The dirtiest way to get clean

0

Who knows how it started? Maybe a young Roman soiled himself in his sleep and awoke to find that the previous night’s wine stains had miraculously disappeared from the midsection of his toga. Either way, it was the beginning of dry cleaning, and it came from a dirty place — urine.

The truth is, not all that much has changed. The industry decided to replace human and animal waste with chemicals, but the result of dry cleaning that dapper suit is still hazardous.

So when Loveland started to redevelop its downtown area a few years ago, city planners knew one of its proposed building sites, a dry cleaning facility called Leslie the Cleaner, should at least undergo a preliminary environmental assessment.

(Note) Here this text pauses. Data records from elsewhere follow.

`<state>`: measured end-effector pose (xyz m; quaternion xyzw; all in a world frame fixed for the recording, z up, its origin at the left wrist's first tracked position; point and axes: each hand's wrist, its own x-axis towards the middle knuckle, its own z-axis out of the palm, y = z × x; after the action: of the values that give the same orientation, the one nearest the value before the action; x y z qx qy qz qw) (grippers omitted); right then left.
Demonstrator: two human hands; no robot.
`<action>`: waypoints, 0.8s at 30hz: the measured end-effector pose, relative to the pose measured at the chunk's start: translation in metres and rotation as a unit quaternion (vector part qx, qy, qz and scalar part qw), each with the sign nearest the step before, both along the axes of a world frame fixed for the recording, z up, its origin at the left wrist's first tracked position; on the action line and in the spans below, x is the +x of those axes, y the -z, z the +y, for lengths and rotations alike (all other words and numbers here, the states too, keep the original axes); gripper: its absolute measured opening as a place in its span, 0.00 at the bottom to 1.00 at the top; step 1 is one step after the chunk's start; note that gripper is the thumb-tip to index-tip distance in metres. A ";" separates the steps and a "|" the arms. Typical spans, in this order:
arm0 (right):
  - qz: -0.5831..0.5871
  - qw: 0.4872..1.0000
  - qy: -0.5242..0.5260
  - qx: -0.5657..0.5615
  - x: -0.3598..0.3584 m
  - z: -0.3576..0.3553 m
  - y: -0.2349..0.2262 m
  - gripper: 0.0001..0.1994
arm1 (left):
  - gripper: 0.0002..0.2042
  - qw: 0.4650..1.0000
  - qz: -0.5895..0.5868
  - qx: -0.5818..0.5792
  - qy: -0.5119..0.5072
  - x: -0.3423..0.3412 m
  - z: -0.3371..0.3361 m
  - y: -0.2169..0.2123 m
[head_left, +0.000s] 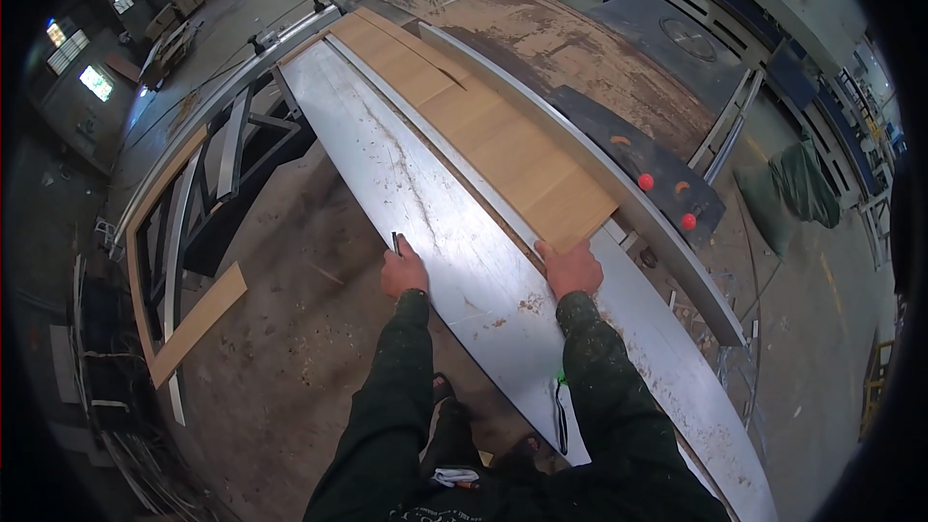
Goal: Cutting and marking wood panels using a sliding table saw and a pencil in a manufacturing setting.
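Note:
A long wood-faced board (pixel 503 155) lies along the silver sliding table (pixel 387 164) of a panel saw, beside the table's slot. My right hand (pixel 572 269) is closed on the board's near end, at its left corner. At the table's left edge, my left hand (pixel 404 268) is curled closed around a thin black stick-like piece, whose tip (pixel 395 242) pokes up past the thumb. What that piece is, I cannot tell. A long metal fence (pixel 590 159) runs along the board's right side.
Wood chips (pixel 530 304) lie on the sliding table. Two red knobs (pixel 646 181) stand on a dark plate to the right. Left is a support frame (pixel 222 159) with a narrow wood strip (pixel 200 324). Green sacks (pixel 804 184) sit on the floor at right.

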<state>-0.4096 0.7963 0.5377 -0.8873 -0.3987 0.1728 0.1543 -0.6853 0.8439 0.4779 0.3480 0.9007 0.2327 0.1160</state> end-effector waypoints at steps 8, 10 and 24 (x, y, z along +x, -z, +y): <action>-0.003 0.992 -0.119 0.032 -0.222 0.130 -0.073 0.33 | 0.32 0.995 -0.024 0.025 -0.094 -0.230 0.080 -0.089; -0.130 0.960 -0.224 0.103 -0.244 0.139 -0.063 0.24 | 0.29 0.997 -0.030 0.017 -0.068 -0.272 0.113 -0.086; -0.056 0.992 -0.107 -0.044 -0.185 0.181 -0.055 0.30 | 0.30 0.999 -0.013 -0.034 0.031 -0.203 0.183 -0.050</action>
<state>-0.5945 0.9773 0.5924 -0.8538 -0.4914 0.1553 0.0733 -0.8888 1.0273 0.5284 0.3687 0.8952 0.2027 0.1469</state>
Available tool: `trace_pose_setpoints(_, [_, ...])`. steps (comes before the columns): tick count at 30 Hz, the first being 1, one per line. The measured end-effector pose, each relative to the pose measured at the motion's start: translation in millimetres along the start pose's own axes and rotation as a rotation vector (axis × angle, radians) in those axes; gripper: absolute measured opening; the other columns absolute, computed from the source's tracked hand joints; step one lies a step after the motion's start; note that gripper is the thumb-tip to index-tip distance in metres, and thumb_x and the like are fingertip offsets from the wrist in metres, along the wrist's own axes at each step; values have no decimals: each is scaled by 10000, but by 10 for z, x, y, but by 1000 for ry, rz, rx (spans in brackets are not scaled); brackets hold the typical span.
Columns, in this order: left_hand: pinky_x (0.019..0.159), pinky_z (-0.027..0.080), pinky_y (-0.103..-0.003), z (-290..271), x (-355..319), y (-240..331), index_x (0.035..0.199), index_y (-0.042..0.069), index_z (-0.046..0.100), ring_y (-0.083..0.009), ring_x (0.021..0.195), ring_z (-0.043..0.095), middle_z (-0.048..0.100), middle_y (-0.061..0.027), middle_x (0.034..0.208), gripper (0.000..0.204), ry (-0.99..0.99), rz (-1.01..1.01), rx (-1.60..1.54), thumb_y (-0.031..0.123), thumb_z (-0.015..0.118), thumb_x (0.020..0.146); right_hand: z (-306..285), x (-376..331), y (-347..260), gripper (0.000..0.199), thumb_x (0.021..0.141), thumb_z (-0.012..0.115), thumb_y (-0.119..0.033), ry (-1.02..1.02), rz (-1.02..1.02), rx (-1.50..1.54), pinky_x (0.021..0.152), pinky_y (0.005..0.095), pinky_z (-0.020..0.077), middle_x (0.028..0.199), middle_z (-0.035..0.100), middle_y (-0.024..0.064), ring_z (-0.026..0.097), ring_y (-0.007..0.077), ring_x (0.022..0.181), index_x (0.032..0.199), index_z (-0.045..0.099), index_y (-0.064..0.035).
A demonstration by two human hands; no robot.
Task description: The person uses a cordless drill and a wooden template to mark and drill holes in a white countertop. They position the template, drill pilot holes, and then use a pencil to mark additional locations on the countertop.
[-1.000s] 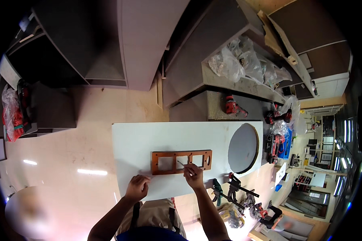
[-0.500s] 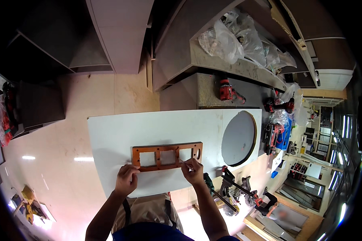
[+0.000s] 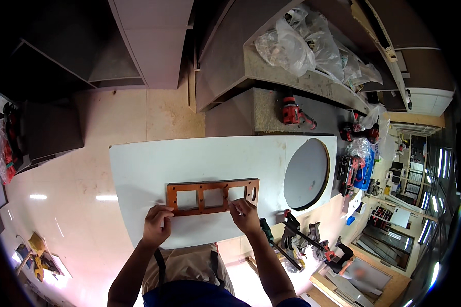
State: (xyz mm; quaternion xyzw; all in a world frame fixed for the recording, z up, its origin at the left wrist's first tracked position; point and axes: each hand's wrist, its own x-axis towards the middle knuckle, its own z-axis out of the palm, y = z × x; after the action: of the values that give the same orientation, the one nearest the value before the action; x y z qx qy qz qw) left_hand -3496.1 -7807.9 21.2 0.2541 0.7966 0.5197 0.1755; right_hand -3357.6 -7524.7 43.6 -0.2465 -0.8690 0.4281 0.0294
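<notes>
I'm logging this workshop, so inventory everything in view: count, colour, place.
Panel: one, white, centre, round hole toward its right end.
Wooden frame: one, reddish brown, flat on the panel.
Power tools: several, red and black, beyond the panel and rightward.
Clamps: at least two, dark green and black, off the panel's near right side.
Plastic bags: several, clear, upper right.
Cabinets: several, grey, top.
Floor: one, beige, left.
Other person: one, partly dark clothing, background right.
Farther clutter: too small to tell.
Left hand: one, bare, at the frame's near left corner.
Right hand: one, bare, at the frame's near edge, rightward; contents unclear.
</notes>
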Motion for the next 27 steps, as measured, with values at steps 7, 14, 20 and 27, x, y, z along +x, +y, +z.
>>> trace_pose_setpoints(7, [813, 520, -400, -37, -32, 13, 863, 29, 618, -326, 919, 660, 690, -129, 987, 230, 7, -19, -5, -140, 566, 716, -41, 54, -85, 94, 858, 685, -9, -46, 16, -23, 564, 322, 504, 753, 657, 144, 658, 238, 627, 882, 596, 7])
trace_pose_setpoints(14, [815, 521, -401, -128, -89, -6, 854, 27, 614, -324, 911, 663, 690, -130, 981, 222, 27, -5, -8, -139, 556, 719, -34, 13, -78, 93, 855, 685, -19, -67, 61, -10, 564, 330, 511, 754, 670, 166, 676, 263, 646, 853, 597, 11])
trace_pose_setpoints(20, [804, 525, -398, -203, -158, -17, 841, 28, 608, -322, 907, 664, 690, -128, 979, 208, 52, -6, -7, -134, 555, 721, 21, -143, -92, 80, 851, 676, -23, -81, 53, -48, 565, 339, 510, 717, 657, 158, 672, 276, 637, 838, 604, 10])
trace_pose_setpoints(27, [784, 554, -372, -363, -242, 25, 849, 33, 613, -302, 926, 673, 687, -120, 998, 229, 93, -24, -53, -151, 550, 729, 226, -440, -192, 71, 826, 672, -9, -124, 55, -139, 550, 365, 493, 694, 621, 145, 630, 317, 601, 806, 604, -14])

The results were to be expected, according to Tracy Turner-Naranjo, environmental compliance administrator for the City of Loveland. The city did a more thorough analysis and found soil and groundwater contamination.

One of the culprits, common with many dry cleaning sites, was Perchloroethylene, also known as Perc at dry-cleaning industry cocktail parties. The chemical is on the EPA’s hazardous air contaminant list, but the Leslie site hasn’t been flagged for air contamination.

According to Ted Lanzano, brownfields project manager for the Environmental Protection Agency, these cleanups are rather common with dry cleaning sites.

“The solvent used in dry cleaning is incredibly fast moving and goes through cement and soil,” says Lanzano. “So, yes, this is a fairly common cleanup.”

Lanzano couldn’t say for certain how many dry cleaning sites his program had seen, but says they made up a substantial portion of small-scale EPA environmental cleanups.

It’s pretty much a given with older dry cleaning sites.

In 2004, Boulder conducted an environmental assessment of Art Cleaners (1717 15th St.), after the business moved to a new location, and found high concentrations of Perchloroethylene at the site, which had leaked into the area’s groundwater.

According to Art Cleaners, Perc is no longer used at the new site. Art Cleaners converted to the GreenEarth Cleaning system, an alternative to Perc that, when released into the soil, degrades into sand.

But Perc was definitely used at Leslie the Cleaners, and to make matters worse, the prior business to occupy the space wasn’t the cleanest.

“Historically, the site was used as a filling station,” says Turner-Naranjo.

The estimated soil and groundwater cleanup in Loveland was priced at $555,800, which needed to come from the city’s budget.

Loveland was not only able to secure more than half the cost through Colorado’s Brownfields Revolving Loan Fund, which Lanzano helped secure, but was able to get a better price for the lot from the owner.

“The property owner was not in a position to clean up the site,” says Turner-Naranjo. “So we were able to negotiate the price.”

The Brownfields Loan is funded through EPA grants, according Lanzano, and all told will supply $313,000 of the total bill. The remainder of the cost will be covered by the city’s budget.

After the site has been demolished and cleaned up, the city will determine the function of the land based on what adjacent sites, which the city has also purchased, will become.

“It could be mixed use or residential by the end,” says Turner-Naranjo. “We also need a place for people to park.”

So Leslie the Cleaner, which looks more like a quaint old 1950s diner than a contamination site, will be wiped from Loveland’s downtown area later this year, according to Lanzano.

“This is land recycling at its best,” says Lanzano. “Sometimes cleanup funding like this is really hard to find, but not in this case.”

The grant funding seemed to fall in line perfectly with Loveland’s redevelopment plans, according to Turner- Naranjo.

“It seems to be a win-win,” says Turner-Naranjo. “The state wants it cleaned up, and the city wants to redevelop it.”

And if the site does become a parking lot after all, what started thousands of years ago in Rome could come around full circle when some unwitting man is forced to relieve himself next to his vehicle before making the long drive back home.